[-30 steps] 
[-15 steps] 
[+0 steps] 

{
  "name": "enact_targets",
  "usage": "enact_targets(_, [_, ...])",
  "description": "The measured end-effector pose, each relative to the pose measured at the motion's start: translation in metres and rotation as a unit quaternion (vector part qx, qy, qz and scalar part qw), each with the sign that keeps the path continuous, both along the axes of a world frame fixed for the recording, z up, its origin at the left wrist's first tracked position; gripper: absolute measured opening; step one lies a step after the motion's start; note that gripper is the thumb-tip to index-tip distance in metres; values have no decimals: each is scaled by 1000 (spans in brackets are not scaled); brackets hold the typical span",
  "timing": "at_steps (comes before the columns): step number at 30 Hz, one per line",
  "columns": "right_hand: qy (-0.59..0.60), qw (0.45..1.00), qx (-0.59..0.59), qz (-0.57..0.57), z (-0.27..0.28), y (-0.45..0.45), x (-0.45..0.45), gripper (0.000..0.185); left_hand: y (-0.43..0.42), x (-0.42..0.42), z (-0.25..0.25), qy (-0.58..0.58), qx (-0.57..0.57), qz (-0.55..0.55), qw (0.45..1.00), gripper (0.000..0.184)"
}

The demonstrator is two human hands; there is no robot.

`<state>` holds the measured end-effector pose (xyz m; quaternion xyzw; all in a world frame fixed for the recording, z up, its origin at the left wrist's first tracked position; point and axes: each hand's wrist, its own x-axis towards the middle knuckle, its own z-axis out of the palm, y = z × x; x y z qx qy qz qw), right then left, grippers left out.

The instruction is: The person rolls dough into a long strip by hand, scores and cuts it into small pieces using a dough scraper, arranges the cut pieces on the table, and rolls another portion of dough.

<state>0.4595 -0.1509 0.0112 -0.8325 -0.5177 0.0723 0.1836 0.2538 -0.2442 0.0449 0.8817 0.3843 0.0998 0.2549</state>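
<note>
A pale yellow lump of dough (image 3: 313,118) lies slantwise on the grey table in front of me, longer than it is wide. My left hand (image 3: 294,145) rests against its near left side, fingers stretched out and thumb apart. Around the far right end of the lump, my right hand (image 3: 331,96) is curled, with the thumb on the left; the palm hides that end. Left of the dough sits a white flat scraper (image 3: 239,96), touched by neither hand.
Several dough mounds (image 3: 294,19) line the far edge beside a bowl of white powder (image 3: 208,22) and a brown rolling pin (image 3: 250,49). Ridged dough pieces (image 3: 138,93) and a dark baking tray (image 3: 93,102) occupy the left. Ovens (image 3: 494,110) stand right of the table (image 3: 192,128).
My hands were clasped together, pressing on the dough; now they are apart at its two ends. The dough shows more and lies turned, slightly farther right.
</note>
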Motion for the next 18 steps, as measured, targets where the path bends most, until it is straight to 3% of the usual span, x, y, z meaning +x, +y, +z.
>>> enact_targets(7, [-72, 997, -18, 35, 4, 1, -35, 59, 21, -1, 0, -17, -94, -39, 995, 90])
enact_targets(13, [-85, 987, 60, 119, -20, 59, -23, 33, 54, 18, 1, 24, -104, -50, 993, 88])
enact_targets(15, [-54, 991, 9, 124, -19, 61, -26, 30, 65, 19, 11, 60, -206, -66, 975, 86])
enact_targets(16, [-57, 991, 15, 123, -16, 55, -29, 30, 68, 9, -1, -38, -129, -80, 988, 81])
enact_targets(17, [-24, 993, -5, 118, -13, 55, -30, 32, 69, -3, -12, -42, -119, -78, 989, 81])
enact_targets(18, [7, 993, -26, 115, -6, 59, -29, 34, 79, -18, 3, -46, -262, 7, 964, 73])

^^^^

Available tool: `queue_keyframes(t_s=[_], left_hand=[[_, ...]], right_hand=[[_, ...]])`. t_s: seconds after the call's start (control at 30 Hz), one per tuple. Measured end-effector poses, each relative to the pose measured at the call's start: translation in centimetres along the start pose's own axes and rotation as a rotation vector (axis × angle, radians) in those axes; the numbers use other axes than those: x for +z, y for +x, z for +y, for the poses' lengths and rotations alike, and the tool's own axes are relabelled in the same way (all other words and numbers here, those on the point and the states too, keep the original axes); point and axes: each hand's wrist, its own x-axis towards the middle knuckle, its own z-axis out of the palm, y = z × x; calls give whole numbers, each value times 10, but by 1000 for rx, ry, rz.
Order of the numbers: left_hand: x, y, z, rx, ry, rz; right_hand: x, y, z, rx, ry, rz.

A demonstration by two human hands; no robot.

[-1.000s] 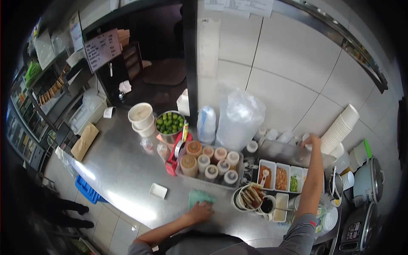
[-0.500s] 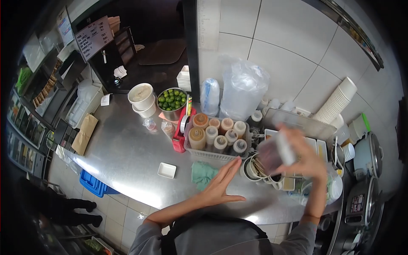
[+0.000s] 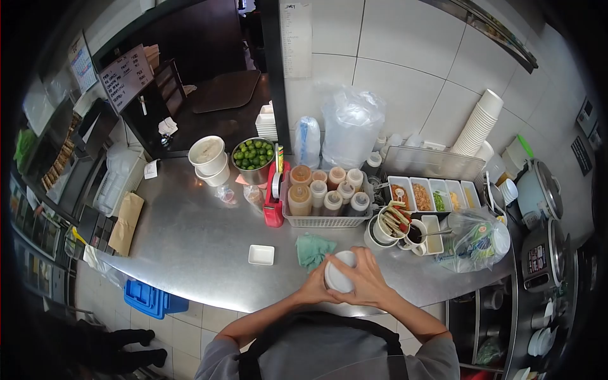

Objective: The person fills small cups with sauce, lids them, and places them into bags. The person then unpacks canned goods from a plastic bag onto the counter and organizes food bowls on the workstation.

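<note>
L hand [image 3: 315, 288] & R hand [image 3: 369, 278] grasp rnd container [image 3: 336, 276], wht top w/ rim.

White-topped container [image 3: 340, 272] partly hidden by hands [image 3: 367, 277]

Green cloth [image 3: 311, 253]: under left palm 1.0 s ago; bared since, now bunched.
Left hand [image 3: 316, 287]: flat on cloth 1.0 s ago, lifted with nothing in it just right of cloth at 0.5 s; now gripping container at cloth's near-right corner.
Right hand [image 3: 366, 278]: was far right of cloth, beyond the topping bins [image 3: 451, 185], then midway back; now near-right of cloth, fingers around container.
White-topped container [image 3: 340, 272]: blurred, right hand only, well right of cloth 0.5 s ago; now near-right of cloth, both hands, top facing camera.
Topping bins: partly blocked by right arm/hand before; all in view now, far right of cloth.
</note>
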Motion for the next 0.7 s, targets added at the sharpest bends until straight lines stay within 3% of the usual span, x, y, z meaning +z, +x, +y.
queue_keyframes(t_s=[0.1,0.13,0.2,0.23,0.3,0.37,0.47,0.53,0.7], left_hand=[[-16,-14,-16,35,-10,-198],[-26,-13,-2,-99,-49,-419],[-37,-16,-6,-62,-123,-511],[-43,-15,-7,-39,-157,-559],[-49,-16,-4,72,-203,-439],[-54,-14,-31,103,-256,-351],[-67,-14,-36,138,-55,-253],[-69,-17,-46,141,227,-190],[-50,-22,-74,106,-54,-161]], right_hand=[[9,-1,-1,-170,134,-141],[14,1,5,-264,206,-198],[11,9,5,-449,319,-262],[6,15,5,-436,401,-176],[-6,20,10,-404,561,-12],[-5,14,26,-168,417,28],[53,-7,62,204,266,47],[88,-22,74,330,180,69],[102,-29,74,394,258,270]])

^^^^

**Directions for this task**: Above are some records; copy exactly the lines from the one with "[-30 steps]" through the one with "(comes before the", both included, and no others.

**Result**:
[-30 steps] 
[-15 steps] 
[+0 steps] 

{
  "name": "enact_targets",
  "usage": "enact_targets(_, [_, ...])",
  "description": "The measured end-effector pose, each relative to the pose measured at the motion's start: translation in metres and rotation as a unit quaternion (vector part qx, qy, qz and scalar part qw), each with the sign that keeps the path continuous, both along the axes of a world frame fixed for the recording, z up, its origin at the left wrist's first tracked position; gripper: absolute measured opening; step one lies a step after the motion's start; note that gripper is the thumb-tip to index-tip distance in metres; values have no decimals: each is scaled by 1000 (spans in brackets are not scaled); brackets hold the typical span",
  "timing": "at_steps (comes before the columns): step number at 30 Hz, one per line",

Nothing else is required to finish the exercise.